WORK REQUEST:
Find the string "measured" in the material. Copy every line that has it.

-*-

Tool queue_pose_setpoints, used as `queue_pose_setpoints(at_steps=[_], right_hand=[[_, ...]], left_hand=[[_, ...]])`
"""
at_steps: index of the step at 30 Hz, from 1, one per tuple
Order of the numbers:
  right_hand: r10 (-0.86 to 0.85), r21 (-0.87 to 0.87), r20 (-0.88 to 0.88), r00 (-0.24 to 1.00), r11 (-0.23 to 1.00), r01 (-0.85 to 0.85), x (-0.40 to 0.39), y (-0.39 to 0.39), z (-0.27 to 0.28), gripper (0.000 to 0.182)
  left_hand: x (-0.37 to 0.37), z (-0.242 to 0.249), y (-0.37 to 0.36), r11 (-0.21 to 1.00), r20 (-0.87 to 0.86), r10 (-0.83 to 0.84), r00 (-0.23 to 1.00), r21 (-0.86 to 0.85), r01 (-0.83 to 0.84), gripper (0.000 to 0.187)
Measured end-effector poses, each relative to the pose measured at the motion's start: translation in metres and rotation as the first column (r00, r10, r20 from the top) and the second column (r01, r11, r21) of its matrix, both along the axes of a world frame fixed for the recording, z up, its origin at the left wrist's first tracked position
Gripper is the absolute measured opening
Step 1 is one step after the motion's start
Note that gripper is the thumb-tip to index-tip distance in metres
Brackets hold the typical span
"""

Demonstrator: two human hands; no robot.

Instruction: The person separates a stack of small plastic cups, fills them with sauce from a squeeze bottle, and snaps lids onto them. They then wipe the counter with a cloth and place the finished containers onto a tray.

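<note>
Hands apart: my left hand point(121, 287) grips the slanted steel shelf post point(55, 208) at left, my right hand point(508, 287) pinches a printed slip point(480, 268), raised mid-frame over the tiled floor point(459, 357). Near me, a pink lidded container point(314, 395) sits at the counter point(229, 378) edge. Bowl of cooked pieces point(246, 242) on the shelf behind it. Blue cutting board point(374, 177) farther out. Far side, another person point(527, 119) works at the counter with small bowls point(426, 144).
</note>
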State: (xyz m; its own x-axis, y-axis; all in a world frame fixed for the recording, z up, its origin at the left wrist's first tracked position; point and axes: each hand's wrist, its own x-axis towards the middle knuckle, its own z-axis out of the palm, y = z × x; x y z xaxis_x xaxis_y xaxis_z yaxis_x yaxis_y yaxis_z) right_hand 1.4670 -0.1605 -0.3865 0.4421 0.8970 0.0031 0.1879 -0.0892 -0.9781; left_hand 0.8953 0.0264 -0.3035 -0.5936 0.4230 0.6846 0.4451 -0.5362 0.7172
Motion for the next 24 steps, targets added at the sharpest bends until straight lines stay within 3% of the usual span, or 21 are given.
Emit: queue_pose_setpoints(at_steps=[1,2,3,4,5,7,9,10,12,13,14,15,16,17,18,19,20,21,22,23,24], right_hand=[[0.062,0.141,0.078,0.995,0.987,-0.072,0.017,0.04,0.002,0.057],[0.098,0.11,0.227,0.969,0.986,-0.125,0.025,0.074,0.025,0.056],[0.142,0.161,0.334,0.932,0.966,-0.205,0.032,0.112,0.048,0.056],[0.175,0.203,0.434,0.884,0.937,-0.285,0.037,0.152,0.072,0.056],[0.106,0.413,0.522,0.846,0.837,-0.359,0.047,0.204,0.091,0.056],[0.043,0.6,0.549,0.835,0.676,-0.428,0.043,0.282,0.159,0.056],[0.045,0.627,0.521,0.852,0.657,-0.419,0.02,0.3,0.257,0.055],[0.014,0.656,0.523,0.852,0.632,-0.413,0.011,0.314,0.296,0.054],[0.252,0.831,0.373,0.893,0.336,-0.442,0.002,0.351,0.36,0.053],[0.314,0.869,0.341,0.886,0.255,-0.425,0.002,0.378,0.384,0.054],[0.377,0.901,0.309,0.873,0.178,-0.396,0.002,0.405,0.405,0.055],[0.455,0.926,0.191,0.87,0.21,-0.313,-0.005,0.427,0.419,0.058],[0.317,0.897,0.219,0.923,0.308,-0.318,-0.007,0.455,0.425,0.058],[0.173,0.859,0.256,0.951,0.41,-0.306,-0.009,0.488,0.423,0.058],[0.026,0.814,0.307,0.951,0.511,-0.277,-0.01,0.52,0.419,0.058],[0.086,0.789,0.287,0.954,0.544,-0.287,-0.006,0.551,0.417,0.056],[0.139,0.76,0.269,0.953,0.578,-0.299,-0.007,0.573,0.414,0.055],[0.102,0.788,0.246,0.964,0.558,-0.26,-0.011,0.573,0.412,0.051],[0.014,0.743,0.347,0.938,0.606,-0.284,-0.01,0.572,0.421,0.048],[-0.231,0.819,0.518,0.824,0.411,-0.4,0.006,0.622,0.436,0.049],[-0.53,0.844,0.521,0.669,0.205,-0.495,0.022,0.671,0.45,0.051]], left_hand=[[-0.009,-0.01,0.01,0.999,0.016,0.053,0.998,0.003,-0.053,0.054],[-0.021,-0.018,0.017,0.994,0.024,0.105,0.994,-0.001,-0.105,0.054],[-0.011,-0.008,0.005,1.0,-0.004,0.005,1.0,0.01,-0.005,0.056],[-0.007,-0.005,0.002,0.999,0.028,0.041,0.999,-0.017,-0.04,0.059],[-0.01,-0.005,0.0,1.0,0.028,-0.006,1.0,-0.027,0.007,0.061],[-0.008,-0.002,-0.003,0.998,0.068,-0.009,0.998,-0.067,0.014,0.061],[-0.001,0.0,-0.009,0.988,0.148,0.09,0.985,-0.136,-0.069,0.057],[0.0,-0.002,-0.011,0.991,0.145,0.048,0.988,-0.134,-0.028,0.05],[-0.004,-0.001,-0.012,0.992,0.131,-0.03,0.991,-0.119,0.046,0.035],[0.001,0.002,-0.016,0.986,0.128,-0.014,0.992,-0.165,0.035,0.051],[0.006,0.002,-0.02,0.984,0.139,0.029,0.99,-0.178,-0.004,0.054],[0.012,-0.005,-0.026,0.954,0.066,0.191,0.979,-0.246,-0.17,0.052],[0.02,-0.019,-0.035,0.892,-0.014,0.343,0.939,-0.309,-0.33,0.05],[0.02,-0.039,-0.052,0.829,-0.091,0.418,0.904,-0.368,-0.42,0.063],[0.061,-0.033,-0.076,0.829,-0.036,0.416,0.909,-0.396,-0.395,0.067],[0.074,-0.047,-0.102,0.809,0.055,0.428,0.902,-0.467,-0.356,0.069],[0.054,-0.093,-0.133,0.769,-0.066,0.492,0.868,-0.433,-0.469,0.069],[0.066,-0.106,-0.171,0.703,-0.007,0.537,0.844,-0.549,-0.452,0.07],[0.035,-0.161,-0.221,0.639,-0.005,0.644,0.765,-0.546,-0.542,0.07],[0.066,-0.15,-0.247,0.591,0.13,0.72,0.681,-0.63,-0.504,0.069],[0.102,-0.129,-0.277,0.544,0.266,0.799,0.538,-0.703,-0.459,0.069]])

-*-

ANSWER AREA:
Measured end-effector poses, each relative to the pose measured at the motion's start: translation in metres and rotation as the first column (r00, r10, r20 from the top) and the second column (r01, r11, r21) of its matrix, both along the axes of a world frame fixed for the recording, z up, its origin at the left wrist's first tracked position
Gripper is the absolute measured opening

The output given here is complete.